A l’intensément brillant chargé en particules pailletées en vogue dans la précédente décennie, succèdent actuellement des jeux de matières en léger relief combinés à des reflets oxydés. Coloré dans la masse, le grès cérame imite un processus naturel pour mieux révéler la dimension ornementale du métal (qui peut lui-même composer les revêtements, par panneaux complets ou petites inclusions) (Marea Brass/Marea Copper et la mosaïque Glow de De Castelli).
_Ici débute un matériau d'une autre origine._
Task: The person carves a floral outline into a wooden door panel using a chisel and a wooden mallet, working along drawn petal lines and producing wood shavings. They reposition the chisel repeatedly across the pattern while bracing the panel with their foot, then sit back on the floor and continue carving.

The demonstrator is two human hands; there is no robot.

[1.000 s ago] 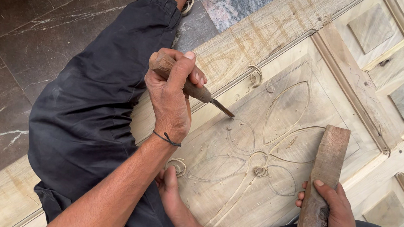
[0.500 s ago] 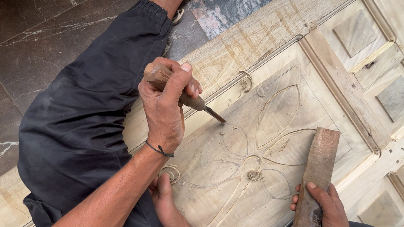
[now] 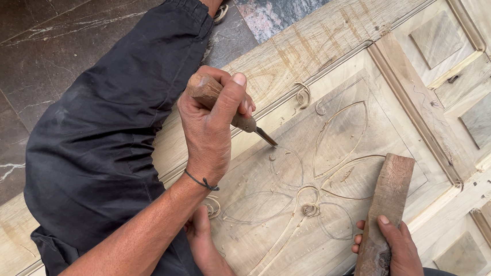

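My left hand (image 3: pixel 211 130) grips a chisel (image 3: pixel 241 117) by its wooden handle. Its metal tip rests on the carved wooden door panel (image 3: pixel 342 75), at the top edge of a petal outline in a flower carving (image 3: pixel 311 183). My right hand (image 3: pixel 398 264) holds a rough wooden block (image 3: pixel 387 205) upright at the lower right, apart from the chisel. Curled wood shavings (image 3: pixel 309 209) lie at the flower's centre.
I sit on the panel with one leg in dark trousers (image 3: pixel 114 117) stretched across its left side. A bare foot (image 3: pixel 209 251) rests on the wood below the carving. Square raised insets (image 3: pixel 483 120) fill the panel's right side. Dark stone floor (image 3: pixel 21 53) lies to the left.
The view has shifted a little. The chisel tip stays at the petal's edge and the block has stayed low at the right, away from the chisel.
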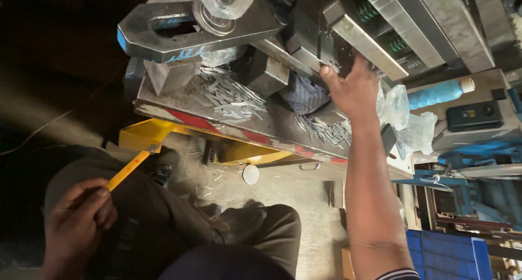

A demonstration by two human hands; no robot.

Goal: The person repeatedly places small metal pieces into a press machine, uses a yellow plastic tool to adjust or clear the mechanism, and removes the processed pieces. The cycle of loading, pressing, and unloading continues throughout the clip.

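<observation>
**Pinch on the yellow stick, flat hand at the die**

Pinched between thumb and fingers, your left hand has the near end of the yellow stick. Fingers are closed tight round it, low over your knee. The stick angles up and right toward the yellow frame under the press bed; I can't tell if its tip touches anything.

Handling, as a judgement: the stick looks thin, stiff and light. An end grip gives reach but little control at the tip, so choke up nearer the middle if you need force.

Moving right: loose metal strips lie heaped on the steel bed plate, with a second pile just below your other hand. They're likely thin, light, sharp-edged and slippery in a heap. Take them by the flat faces, a few at a time, not by the edges. A few strays and a round metal disc lie on the floor near your feet.

Your right hand is open, fingers spread and holding nothing, palm against the die block where it meets the bed. The arm is nearly straight, reaching up and forward, wrist extended.

Further right: crumpled clear plastic bags just beside that wrist, then a blue-wrapped handle on the side bench.
</observation>
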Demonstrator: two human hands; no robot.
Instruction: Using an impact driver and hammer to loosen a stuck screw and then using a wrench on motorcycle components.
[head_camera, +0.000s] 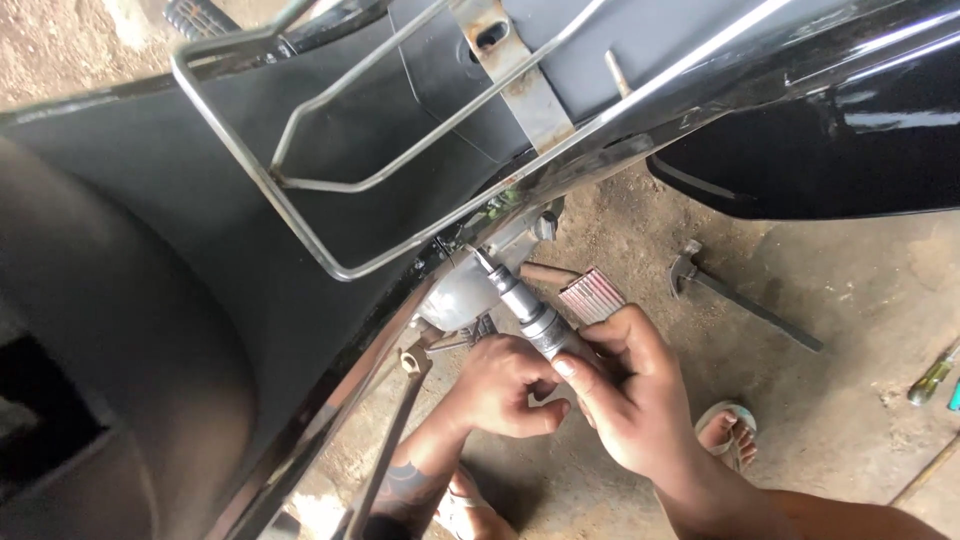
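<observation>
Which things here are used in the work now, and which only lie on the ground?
In use: metal tool, held by left hand and right hand; scooter.

Lying about: hammer, screwdriver, ribbed block.

— Where is the camera sitting?
— It is riding on the person's head, looking steeply down past the scooter's chrome rack (300, 150) at the dirt floor (850, 400), sitting close above both hands.
</observation>
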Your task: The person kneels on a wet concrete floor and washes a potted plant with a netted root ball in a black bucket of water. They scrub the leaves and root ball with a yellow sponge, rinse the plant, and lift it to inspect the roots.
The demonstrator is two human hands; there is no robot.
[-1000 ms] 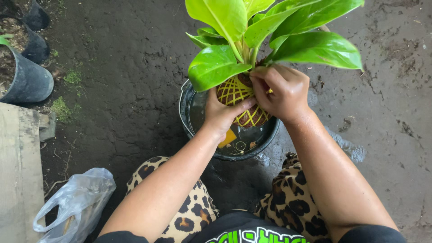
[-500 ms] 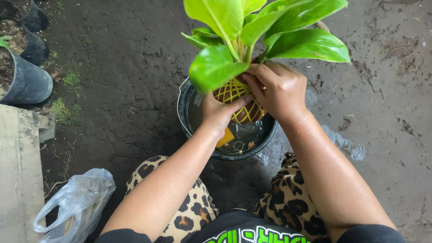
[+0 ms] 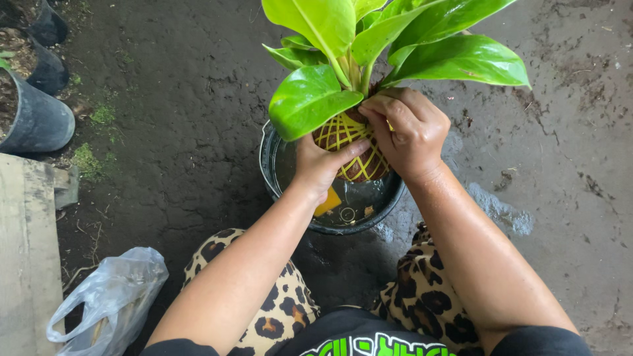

Ces traces du temps qui passe ne scintillent plus mais se révèlent subtilement selon la lumière, en relaient et diffusent même la « chaleur » intrinsèque (Oxidart Copper de Sant’Agostino). Les nouvelles collections présentent une patine brun-rouge qui, semblant résulter d’une altération authentique sous l’effet de l’eau, révèlent une beauté brute (Expression – Grunge Oxidium Lappato de Aparici ; Met Arch de Sintesi). Des déclinaisons plus pastel existent aussi, avec des dégradés de vert-bronze associés à du beige clair, à des nuances de béton coffré (Met-All, Sage + Pearl de Supergres) ou plus laiteuses (Grass de Peronda), voire diffuses à la manière d’une aquarelle (Oxidart Iron de Sant’Agostino, photo ci-dessus).
Grâce à la combinaison de différents formats, mosaïques et décors, le matériau devient une trame décorative à part entière, rythmée d’aspérités, martelée de taches (Alchemy Bronze de Apavisa) ou de formes géométriques roussâtres et plus ou moins incandescentes et colorées (Costruire de Serenissima ; Lumiere de Naxos) ou sombres (Alchemy-7.0 d’Apavisa), en accord avec les finitions cuivre et autres dark platinium qui magnifient la robinetterie (Metallic, Carbon de Love Ceramic Tiles). Chez ABK (catalogue Bath Design), à noter que les grands formats servent aussi à agencer la salle de bains, du revêtement au plan de toilette en passant par les murs de la douche et le receveur. Photo ci-contre, Marea Copper de De Castelli.